Consider two solutions:

 Solution 1:  1.0 mol L-1 HCl (strong acid) Completely dissociates [H+] = 1.0 mol L-1  pH = 0.00 Solution 2:  1.0 mol L-1 CH3COOH (weak acid) Partially dissociates [H+] = 0.020 mol L-1  pH = 1.70
• Since solution 1 is a stronger acid and produces a higher [H+], it results in a lower pH
• Comparison is only fair when both acids have equal starting concentration and are monoprotic

Consider two more solutions:

 Solution 1:  1.0 mol L-1 HCl (strong acid) Completely dissociates [H+] = 1.0 mol L-1  pH = 0.00 Solution 2:  1.0 mol L-1 H2SO4 (strong acid) First proton completely dissociates Second proton partially dissociates [H+] = 1.2 mol L-1  pH = -0.79
• The diprotic strong acid produces a higher hydrogen ion concentration and results in an overall lower pH
• Comparison is only fair when both acids have equal starting concentration and both the first proton of HCl and H2SO4 are strong

## Using Electrical Conductivity to compare [H+]

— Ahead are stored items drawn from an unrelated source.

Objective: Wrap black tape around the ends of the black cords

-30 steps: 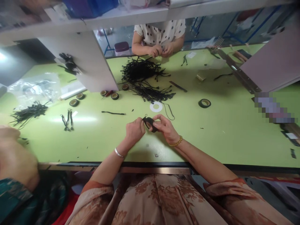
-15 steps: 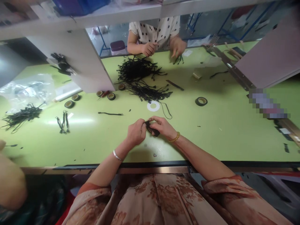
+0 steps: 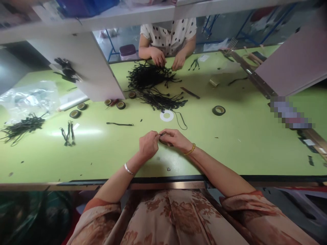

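My left hand (image 3: 149,146) is closed, thumb and fingers pinching one end of a thin black cable (image 3: 162,134). Against it, fingertips nearly touching, my right hand (image 3: 176,139) is closed too, with the cable running over its fingers. Under those fingers shows the edge of a dark thing (image 3: 165,143), apparently a roll of black tape, mostly hidden by the hand. Just beyond my hands lie a white ring (image 3: 167,115) and a thin black loop of cord (image 3: 182,119).
A co-worker's hands (image 3: 168,61) are at a heap of black cables (image 3: 146,75) across the green table (image 3: 242,149). Tape rolls lie left and right, one black roll (image 3: 219,110) at right. Short cables (image 3: 67,133) and a cable bundle (image 3: 24,126) lie left. An upright panel (image 3: 81,64) stands left.
The dark roll has turned further under my right hand, and the cable now shows across its fingers. The co-worker opposite let go of small cables and reached the heap. An arm at left went out of view.
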The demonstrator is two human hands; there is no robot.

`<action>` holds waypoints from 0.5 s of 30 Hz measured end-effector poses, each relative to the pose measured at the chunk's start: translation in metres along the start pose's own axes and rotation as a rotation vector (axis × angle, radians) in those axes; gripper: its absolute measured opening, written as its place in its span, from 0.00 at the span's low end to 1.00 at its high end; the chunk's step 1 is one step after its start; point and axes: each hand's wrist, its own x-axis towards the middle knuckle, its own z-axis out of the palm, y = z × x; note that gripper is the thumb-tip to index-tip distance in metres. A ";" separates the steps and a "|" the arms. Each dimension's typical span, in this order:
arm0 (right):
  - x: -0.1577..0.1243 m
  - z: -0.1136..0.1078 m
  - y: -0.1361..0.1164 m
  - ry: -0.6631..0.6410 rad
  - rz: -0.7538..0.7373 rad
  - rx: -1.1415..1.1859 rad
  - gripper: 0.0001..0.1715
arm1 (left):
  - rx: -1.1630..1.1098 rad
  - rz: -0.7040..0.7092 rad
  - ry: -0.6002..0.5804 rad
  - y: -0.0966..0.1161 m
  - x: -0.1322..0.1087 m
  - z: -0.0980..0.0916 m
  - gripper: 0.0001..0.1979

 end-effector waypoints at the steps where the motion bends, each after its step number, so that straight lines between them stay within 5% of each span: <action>1: -0.001 0.000 -0.001 -0.028 -0.010 0.006 0.14 | -0.009 0.003 0.001 0.000 0.000 -0.001 0.13; 15: -0.001 0.003 0.001 -0.008 -0.082 -0.182 0.12 | -0.379 0.002 -0.232 -0.004 0.012 -0.027 0.15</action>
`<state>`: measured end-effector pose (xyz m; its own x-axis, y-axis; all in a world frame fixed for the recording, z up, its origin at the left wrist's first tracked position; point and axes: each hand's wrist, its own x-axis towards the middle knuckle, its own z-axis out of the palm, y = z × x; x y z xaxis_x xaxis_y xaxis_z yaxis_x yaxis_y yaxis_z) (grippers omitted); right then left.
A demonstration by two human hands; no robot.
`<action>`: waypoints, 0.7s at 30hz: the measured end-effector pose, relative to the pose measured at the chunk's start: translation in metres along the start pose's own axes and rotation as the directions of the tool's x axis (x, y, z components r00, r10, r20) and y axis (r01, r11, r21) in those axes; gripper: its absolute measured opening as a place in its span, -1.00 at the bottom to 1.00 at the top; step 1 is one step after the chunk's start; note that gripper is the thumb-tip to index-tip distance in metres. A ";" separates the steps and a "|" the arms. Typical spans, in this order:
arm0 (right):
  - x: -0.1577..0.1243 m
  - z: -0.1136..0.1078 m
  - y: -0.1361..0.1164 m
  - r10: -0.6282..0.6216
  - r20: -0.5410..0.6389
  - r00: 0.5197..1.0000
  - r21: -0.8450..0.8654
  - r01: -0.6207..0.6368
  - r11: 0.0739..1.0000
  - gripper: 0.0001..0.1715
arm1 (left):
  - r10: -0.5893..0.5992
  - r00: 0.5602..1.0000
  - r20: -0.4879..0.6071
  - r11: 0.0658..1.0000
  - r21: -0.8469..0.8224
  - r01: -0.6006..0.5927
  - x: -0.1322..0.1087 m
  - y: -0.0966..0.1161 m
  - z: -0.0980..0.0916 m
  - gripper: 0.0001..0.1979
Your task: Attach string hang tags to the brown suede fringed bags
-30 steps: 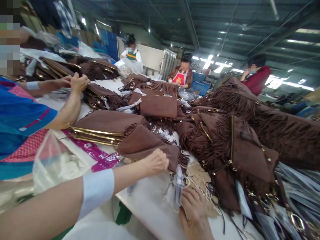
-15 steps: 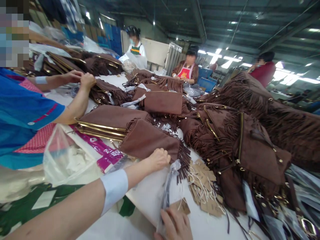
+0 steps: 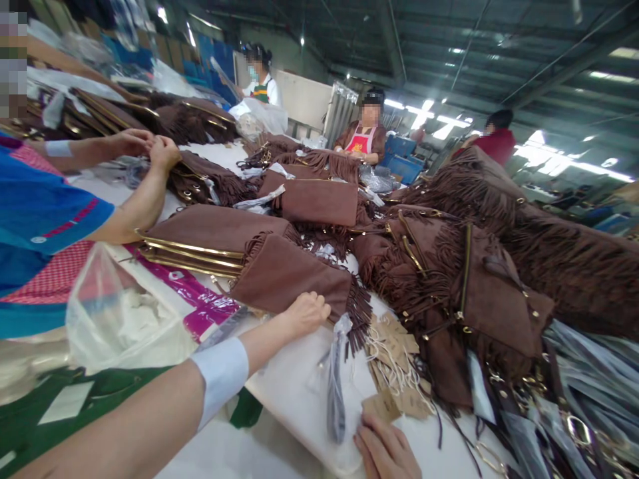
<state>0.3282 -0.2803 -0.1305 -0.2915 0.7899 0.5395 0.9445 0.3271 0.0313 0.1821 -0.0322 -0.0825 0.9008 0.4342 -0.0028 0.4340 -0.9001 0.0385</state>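
Observation:
My left hand is closed on the lower edge of a brown fringed bag, which lies flat at the table's front. Below the bag's fringe, a dark strap in clear plastic wrap rests on the white table. My right hand, partly cut off by the bottom edge, has loosely bent fingers beside the wrapped strap, not touching it. Its fingertips are near the edge of a brown paper tag. More paper tags with white strings lie in a pile behind it.
Brown fringed bags are heaped on the right, with plastic-wrapped straps in front. Gold-framed bags are stacked left of centre. A co-worker's arm reaches in from the left, above a plastic bag. Other people work further back.
My right hand has come off the wrapped strap and shifted right, towards the tags. The strap now lies free on the table. My left hand stays on the bag. The view has shifted slightly.

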 end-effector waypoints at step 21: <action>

• How effective a substance is at conducting electricity (movement of electrons

• Ions can act as charge carriers

• ↑ [ion] = ↑ electrical conductance

• [ion] is affected by concentration and strength of acid

# Comparing Base Strength

• Comparing base strength is similar to the comparison of acid strength
• pH: Equimolar stronger bases will have higher pH
• Conductance: stronger bases have greater electrical conductivity due to a higher [OH-]

## Solubility and pH

• Although alkali metal (group 1) hydroxides are water-soluble and will completely dissociate

$$NaOH(s) \rightarrow Na^+(aq) + OH^-(aq)$$

• Alkali Earth metal (group 2) hydroxides are sparingly soluble in water
• The dissociation is limited by solubility
• Dissociation reaches an equilibrium when the solution has been saturated

$$Mg(OH)_2(s) \leftrightharpoons Mg^{2+} (aq) + 2OH^-(aq)$$